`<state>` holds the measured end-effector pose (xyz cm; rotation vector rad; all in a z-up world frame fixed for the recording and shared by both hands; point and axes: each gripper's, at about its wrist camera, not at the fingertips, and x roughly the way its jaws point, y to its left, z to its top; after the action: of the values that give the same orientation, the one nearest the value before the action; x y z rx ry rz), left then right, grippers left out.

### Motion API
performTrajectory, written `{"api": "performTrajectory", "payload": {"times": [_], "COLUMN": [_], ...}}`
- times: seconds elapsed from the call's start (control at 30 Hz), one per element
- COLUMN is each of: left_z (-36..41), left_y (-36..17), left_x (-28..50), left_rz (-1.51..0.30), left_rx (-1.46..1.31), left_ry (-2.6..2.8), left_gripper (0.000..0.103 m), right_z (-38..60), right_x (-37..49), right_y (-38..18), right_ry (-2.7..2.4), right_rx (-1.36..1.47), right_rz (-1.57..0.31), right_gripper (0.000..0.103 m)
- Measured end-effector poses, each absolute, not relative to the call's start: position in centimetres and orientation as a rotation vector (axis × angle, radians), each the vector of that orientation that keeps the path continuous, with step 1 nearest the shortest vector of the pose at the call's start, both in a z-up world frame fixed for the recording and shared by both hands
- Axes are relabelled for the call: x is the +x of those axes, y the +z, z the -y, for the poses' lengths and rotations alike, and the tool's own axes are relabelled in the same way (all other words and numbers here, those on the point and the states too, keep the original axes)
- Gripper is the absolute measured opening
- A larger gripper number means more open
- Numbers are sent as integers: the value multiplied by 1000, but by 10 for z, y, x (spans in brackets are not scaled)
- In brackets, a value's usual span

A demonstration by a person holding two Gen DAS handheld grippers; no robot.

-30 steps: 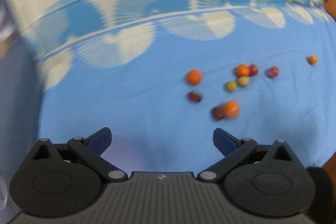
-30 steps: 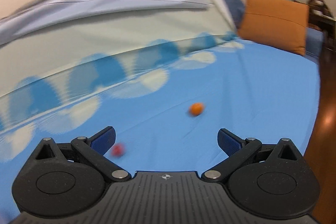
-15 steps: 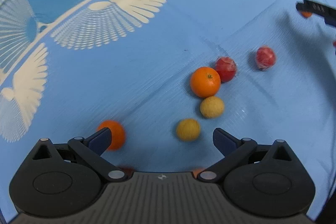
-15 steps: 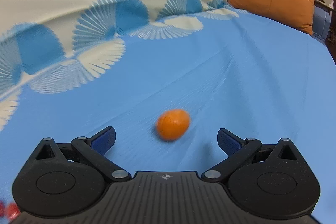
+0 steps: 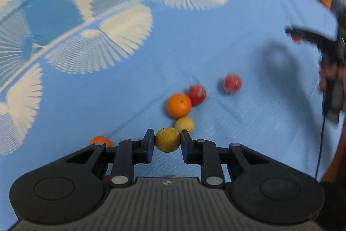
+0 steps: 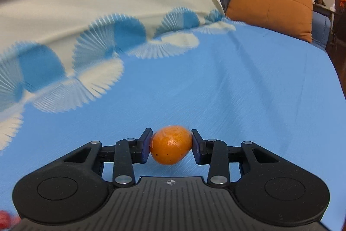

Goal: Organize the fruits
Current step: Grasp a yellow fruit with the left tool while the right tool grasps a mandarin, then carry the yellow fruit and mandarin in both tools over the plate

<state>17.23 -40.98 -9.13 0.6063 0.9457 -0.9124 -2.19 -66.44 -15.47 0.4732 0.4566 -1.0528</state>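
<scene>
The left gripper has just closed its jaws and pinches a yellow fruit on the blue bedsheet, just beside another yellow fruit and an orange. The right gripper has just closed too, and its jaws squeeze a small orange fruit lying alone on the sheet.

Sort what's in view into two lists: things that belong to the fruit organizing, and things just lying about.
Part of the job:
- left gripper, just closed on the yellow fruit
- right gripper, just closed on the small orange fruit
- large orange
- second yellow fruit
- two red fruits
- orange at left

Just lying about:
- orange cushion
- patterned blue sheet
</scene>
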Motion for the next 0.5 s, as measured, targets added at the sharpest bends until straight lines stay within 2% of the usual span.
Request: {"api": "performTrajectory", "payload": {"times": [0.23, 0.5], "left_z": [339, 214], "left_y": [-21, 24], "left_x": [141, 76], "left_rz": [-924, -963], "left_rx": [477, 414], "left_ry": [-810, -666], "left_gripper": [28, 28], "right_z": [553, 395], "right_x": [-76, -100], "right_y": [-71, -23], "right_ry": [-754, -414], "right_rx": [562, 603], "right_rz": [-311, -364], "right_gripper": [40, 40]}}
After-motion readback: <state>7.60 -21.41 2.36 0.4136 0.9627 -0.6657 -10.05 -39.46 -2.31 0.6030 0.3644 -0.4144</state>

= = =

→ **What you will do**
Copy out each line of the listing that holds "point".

→ **Written answer**
`<state>` holds the measured end-effector pose (xyz cm; rotation vector rad; all in a z-up world frame fixed for the recording and shared by both hands; point and axes: each gripper's, at about its wrist camera, not at the fingertips, and x roughly the way its jaws point, y to its left, z to its top; after the action: of the values that give the same orientation, the one nearest the value before the action; x y z rx ry rz), left then right, grippers left out.
- Axes are relabelled for the call: x is the +x of those axes, y the +z, z the -y, for the poses' lengths and rotations alike, and the tool's own axes are relabelled in the same way (all other words and numbers here, those on the point and the states too, keep the original axes)

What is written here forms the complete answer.